American journalist (b. 1984), a co-founder of Vox and now a columnist and podcast host at The New York Times. Known for explanatory journalism that translates political science for a broad audience, Klein wrote Why We're Polarized as a synthesis of research on the roots of American political division.

Synopsis

Klein draws on research in political science and psychology to argue that American identities have become increasingly aligned — Democrat and Republican now correlate with race, religion, density, and culture — so that partisan conflict engages our deepest group loyalties. Feedback loops among voters, media, and institutions (which were built for a less polarized era) intensify the spiral. He frames polarization as a systemic, self-reinforcing feature rather than a moral failing of individuals.

Core passage idea

Paraphrase · Modern copyrighted work

Klein argues that polarization is driven less by disagreement over issues than by the way our political identities have merged with our racial, religious, and cultural ones — turning politics into a contest of mega-identities.

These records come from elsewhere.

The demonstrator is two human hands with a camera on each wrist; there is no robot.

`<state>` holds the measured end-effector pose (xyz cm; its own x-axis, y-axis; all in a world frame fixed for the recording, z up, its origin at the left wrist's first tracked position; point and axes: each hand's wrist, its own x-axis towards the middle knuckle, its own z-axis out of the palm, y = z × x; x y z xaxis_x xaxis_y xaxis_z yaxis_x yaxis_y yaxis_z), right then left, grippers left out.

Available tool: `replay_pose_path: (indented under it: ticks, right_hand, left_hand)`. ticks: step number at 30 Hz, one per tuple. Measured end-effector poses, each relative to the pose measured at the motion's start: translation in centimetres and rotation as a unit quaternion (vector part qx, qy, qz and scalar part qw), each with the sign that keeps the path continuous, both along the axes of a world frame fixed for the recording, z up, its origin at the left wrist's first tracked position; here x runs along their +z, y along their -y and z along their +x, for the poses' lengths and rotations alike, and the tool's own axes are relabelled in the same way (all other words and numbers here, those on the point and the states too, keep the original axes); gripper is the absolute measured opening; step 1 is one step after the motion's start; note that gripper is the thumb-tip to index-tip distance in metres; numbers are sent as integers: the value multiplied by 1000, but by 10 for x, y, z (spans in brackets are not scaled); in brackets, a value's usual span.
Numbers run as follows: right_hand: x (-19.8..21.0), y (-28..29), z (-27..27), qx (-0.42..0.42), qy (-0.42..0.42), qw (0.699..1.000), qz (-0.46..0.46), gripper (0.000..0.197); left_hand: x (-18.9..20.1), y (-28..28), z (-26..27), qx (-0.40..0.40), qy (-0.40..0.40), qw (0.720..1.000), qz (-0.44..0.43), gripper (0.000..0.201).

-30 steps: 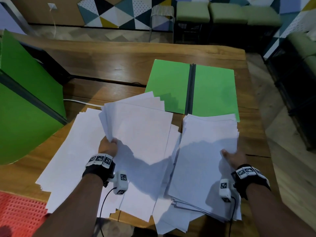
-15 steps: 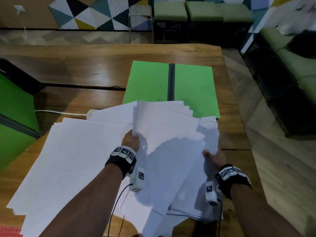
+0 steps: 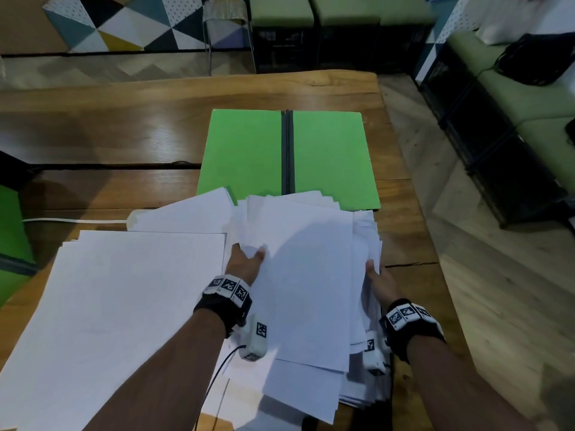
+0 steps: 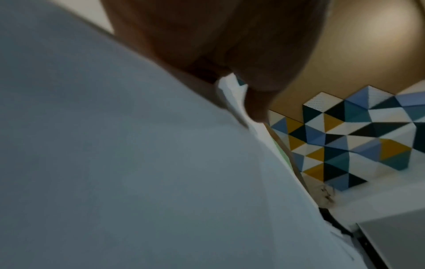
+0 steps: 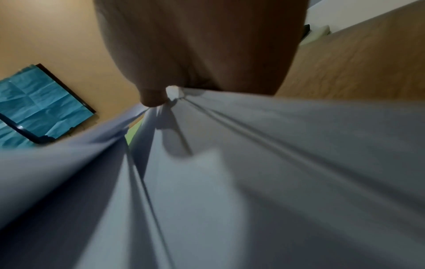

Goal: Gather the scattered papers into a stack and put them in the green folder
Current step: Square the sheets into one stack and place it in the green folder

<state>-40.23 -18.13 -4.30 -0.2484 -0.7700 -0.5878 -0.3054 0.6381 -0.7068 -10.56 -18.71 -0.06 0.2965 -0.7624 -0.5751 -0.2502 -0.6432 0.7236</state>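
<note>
The green folder (image 3: 326, 157) lies open and flat at the far middle of the wooden table (image 3: 124, 119). Just in front of it, a bundle of white papers (image 3: 305, 275) rests over the right-hand stack (image 3: 367, 384). My left hand (image 3: 249, 259) pinches the bundle's left edge, thumb on top; the left wrist view shows the thumb (image 4: 255, 102) pressed on the sheets (image 4: 138, 163). My right hand (image 3: 375, 272) grips the stack's right edge, and in the right wrist view its thumb (image 5: 151, 98) pins the papers (image 5: 253, 163). More white sheets (image 3: 124, 306) lie spread at the left.
A second green folder (image 3: 12, 225) stands at the left edge. A white cable (image 3: 74, 219) runs across the table behind the left sheets. The table's right edge (image 3: 435, 259) drops to the wooden floor; green benches (image 3: 513, 98) stand beyond it.
My left hand has carried its bundle of papers rightward and laid it over the right-hand stack. The right hand stays on that stack's right edge. The view has turned to the right.
</note>
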Motion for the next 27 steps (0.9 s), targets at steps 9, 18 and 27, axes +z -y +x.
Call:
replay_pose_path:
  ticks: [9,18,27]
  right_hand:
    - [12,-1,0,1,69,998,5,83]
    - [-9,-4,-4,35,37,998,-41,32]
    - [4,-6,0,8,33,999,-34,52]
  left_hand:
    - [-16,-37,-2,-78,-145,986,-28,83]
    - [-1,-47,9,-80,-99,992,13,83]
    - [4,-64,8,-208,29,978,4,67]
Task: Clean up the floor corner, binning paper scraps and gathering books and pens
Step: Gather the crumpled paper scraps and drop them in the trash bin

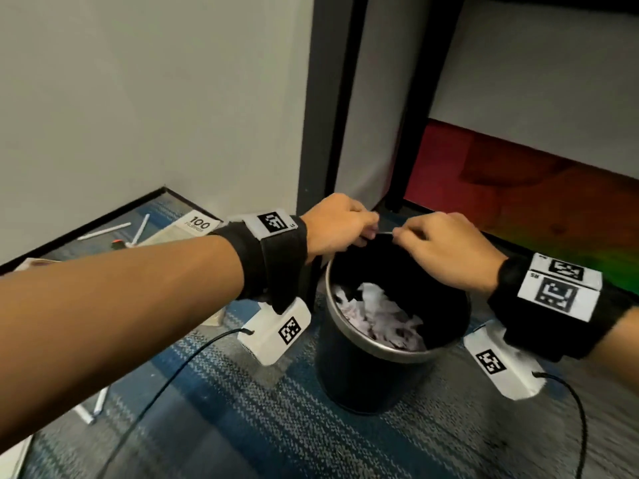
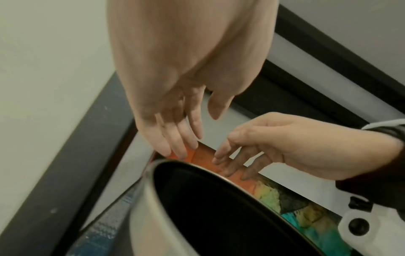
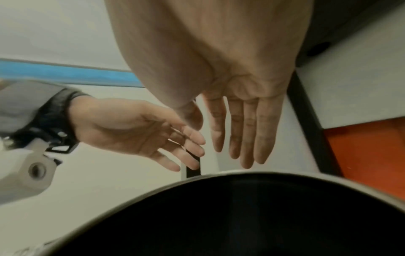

By locating polarization in stacked identities and self-reinforcing systems rather than in mere policy disagreement or villainy, Klein explains why it is so resistant to facts and persuasion. It reframes division as a structural feature of the political system, not a temporary mood.

To avoid a bubble

Pair with accounts that put more weight on genuine ideological and moral disagreement (Haidt's Righteous Mind) or on elite manipulation, and with critics who think Klein underplays how much one side or specific actors drive the dynamic.

Reading note

Accessible and synthesis-driven. Read it alongside Haidt's Righteous Mind and Achen and Bartels for the psychology and political science of division, and the democratic-decline literature for the stakes.

Best paired with

Jonathan Haidt, The Righteous Mind; Christopher Achen and Larry Bartels, Democracy for Realists.